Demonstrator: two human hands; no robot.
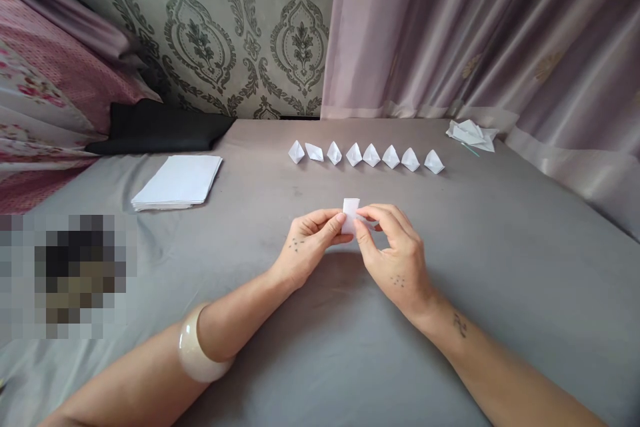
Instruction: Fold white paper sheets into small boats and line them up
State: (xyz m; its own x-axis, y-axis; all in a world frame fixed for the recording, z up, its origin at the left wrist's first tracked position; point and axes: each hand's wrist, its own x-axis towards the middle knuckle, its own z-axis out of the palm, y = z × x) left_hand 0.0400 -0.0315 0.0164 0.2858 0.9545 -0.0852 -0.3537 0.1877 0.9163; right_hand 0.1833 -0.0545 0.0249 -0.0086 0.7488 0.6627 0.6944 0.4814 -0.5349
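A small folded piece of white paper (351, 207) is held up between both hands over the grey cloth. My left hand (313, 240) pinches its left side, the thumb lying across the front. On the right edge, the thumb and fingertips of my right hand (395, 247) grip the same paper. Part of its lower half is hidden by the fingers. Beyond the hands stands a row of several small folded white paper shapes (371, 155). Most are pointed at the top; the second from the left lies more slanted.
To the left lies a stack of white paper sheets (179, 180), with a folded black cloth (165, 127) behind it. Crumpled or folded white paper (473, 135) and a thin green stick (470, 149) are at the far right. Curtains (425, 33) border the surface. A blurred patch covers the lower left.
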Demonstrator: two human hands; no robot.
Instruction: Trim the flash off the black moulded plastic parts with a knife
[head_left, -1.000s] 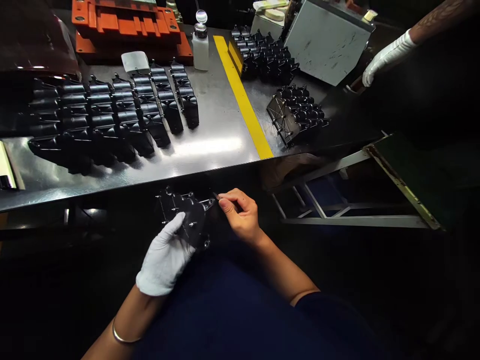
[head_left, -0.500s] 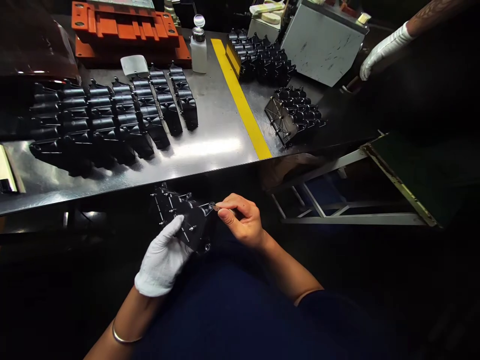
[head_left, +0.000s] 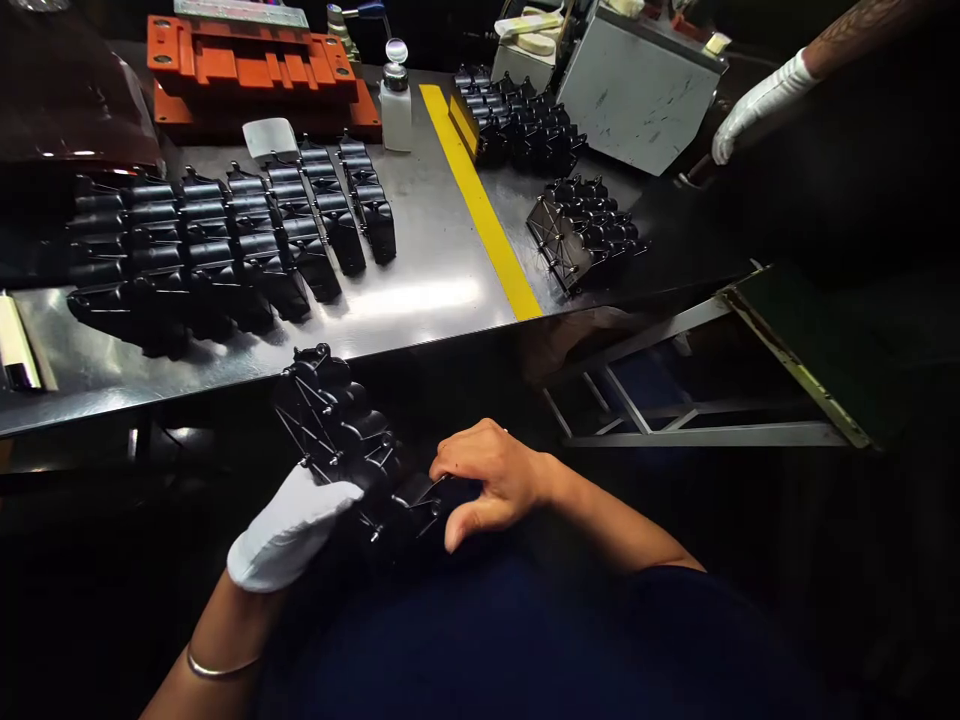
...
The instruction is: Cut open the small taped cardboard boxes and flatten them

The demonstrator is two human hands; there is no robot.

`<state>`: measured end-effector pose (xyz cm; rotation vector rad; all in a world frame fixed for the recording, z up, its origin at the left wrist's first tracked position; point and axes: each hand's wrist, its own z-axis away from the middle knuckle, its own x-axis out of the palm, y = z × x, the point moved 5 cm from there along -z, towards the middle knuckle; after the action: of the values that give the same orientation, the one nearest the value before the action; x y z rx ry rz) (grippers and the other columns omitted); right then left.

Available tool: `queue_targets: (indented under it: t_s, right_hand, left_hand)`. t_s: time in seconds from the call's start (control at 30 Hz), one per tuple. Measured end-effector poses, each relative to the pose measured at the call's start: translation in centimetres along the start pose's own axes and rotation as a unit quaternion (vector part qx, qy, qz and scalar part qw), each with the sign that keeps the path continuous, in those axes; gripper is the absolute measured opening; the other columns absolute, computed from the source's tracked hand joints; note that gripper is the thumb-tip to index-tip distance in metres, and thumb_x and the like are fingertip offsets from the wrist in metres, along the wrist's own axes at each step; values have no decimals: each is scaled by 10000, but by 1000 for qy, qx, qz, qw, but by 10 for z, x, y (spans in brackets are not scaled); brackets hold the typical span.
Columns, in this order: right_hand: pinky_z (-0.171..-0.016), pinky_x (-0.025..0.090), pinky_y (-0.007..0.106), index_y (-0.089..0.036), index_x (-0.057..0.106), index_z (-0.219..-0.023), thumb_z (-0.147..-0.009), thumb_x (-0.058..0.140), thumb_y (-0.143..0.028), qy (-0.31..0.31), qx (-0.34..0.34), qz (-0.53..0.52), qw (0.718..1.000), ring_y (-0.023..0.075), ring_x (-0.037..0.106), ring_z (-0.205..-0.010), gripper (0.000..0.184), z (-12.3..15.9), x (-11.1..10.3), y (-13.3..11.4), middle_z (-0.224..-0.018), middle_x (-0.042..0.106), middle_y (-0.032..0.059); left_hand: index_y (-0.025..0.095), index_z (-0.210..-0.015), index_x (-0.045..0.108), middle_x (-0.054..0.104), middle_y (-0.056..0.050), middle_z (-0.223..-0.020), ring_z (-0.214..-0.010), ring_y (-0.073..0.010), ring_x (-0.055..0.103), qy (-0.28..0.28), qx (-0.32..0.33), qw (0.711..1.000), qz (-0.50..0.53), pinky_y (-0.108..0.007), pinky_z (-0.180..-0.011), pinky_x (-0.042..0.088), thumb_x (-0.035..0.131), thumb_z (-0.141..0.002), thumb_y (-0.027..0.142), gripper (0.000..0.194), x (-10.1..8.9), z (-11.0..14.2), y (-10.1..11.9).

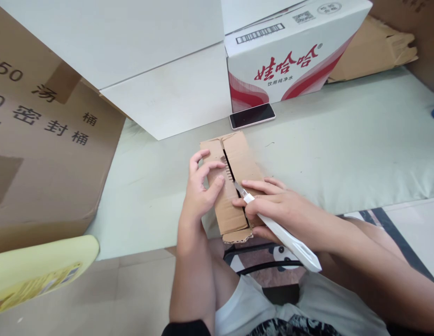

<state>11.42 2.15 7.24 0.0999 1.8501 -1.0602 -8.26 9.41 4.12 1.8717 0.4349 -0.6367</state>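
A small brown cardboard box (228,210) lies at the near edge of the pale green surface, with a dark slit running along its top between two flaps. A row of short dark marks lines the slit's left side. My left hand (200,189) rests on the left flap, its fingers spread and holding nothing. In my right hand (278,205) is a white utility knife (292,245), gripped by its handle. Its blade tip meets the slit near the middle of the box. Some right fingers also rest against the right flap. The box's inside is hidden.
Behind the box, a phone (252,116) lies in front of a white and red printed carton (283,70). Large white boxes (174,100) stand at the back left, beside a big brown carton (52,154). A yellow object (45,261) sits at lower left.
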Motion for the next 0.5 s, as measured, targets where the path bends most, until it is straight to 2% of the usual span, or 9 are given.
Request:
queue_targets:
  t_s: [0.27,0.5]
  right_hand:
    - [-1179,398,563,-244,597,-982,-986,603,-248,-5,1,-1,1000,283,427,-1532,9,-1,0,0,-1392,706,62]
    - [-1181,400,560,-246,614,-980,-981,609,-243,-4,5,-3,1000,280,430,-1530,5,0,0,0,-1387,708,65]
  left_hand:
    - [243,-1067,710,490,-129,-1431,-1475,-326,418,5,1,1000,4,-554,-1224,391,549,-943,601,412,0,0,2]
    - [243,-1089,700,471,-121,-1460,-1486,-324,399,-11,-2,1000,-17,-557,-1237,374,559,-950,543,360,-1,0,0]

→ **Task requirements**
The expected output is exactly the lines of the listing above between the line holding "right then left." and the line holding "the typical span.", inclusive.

→ **Output below**
`<state>`: measured end-effector pose (xyz cm; rotation vector rad; all in a world frame fixed for the recording, z up, its origin at the left wrist's first tracked position; point and axes: each hand's wrist, its own z-axis away from the middle knuckle, its own x-axis out of the palm, y = z × x, the point moved 5 cm from there along -z, towards the middle knuckle; after the action: of the values that give the same orientation, the one nearest the value before the action; x y z rx ry rz) (grippers and the other columns omitted); right then left.

Available tool: `queue_targets: (indented under it: t_s, right_hand, left_hand)`. t_s: time in seconds from the call's start (control at 30 Hz), one per tuple. Measured end-effector poses, each relative to the pose measured at the call's start: translation in centimetres along the start pose's own axes and rotation as a unit quaternion (vector part qx, qy, qz and scalar part qw), each with the sign that keeps the path continuous, in those axes; gripper is the absolute measured opening; the other columns absolute, computed from the source's tracked hand joints; note that gripper is the thumb-tip to index-tip distance in metres, and thumb_x and the like are fingertip offsets from the wrist in metres, along the wrist's own axes at each step; values have no decimals: each is scaled by 10000, but by 1000 for qy, qx, qz, qw, but by 10 for z, x, y (spans in brackets are not scaled); brackets hold the typical span.

With the answer given, the exercise is complete.